Lalu, apakah maksud dari kehendak (irâdah) Tuhan itu?
Jawaban:
Dalam hal ini para ulama Kalam dan filsafat Islam mengkaji makna yang sesuai dengan wujud Tuhan yang sederhana; tak tersusun (basîth) dan bebas dari segala macam perubahan ini. Mereka menyimpulkan bahwa kehendak (irâdah) Allah swt. terdiri dari dua bagian:
a. Iradah Dzatiyah (kehendak dalam tahap dzat).
b. Iradah Fi’liyah (kehendak dalam tahap tindakan).
a. Kehendak Dzatiyah
Kehendak dzatiyah Tuhan adalah ilmu terhadap sistem terbaik pada alam penciptaan, dan kebaikan para hambanya terdapat pada hukumsyariat.
Ia mengetahui sebaik-baiknya sistem untuk alam semesta. Dan setiap wujud pada setiap tingkatan harus bersifat baru. Ilmu ini merupakan sumber wujud bagi seluruh wujud. Dan kebaruan fenomena-fenomena yang terdapat pada setiap zaman adalah berbeda-beda.
Demikian juga dari sudut pandang hukum, Dia mengetahui letak maslahat seluruh hamba, dan ruh seluruh hukum adalah ilmu-Nya terhadap maslahat dan mafsadat.
2. Kehendak Fi’liyah
Kehendak Fi’liyah (perbuatan) Allah Swt. adalah pengadaan (îjâd) itu sendiri dan termasuk dalam sifat fi’liyah. Oleh karena itu, kehendak Allah Swt. atas penciptaan bumi dan langit adalah pengadaan bumi dan langit itu sendiri. Dan kehendak-Nya atas kewajiban shalat dan keharaman dusta adalah pewajiban dan pengharaman kedua perkejaan itu sendiri.
Pendeknya, kehendak Dzatiyah
Allah Swt adalah ilmu-Nya itu sendiri, dan kehendak Fi’liyah Allah Swt.

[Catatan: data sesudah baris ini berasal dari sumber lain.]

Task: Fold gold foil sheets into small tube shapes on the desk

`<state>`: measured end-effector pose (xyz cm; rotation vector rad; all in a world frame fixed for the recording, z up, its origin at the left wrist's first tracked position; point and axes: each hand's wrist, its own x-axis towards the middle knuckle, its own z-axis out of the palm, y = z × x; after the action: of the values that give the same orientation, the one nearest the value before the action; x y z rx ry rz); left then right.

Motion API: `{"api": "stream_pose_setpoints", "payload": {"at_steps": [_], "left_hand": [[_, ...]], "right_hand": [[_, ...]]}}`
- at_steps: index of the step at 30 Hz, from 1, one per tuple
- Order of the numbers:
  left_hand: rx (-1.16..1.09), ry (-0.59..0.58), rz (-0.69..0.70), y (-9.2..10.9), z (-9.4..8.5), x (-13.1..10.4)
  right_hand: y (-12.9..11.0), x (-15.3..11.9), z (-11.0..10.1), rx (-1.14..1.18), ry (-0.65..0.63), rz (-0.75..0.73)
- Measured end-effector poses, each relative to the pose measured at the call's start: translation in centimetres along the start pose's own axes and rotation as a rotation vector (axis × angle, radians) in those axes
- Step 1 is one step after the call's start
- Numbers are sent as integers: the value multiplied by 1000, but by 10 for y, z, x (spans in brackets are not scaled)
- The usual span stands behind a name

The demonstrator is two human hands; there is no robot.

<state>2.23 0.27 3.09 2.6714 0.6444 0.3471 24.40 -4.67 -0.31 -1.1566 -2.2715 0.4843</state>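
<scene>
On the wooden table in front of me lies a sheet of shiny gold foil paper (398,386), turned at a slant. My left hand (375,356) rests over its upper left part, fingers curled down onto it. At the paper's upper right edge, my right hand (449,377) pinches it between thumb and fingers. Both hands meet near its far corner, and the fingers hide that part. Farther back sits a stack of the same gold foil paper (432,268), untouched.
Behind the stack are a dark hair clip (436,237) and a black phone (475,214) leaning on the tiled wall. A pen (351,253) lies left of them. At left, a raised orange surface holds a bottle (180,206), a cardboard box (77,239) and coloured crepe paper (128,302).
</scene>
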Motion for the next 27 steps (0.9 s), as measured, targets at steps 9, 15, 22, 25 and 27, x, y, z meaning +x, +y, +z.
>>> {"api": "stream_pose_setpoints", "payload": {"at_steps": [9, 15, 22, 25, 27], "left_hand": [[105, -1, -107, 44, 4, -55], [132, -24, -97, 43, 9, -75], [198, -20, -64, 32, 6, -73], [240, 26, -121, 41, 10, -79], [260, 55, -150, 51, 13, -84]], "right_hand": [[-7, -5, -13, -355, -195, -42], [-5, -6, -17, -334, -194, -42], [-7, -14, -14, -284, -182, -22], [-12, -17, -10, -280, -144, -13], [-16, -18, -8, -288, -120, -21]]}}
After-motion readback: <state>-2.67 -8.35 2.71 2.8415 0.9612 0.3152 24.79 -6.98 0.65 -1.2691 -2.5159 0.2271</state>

adalah pengadaan itu sendiri.[2]
[1] Sebagian filsuf beranggapan bahwa kehendak (irâdah) adalah syauq muakkad (keinginan yang sangat). Sementara, sebagian yang lain beranggapan bahwa selain syauq muakkad, ia juga bermakna perbuatan dan gerakan. Dan ia memandang kehendak (irâdah) itu adalah amalan nafsâni. (Perhatikan baik-baik)
[2] Tafsir Payâm-e Qurân, jilid 4, hal. 153.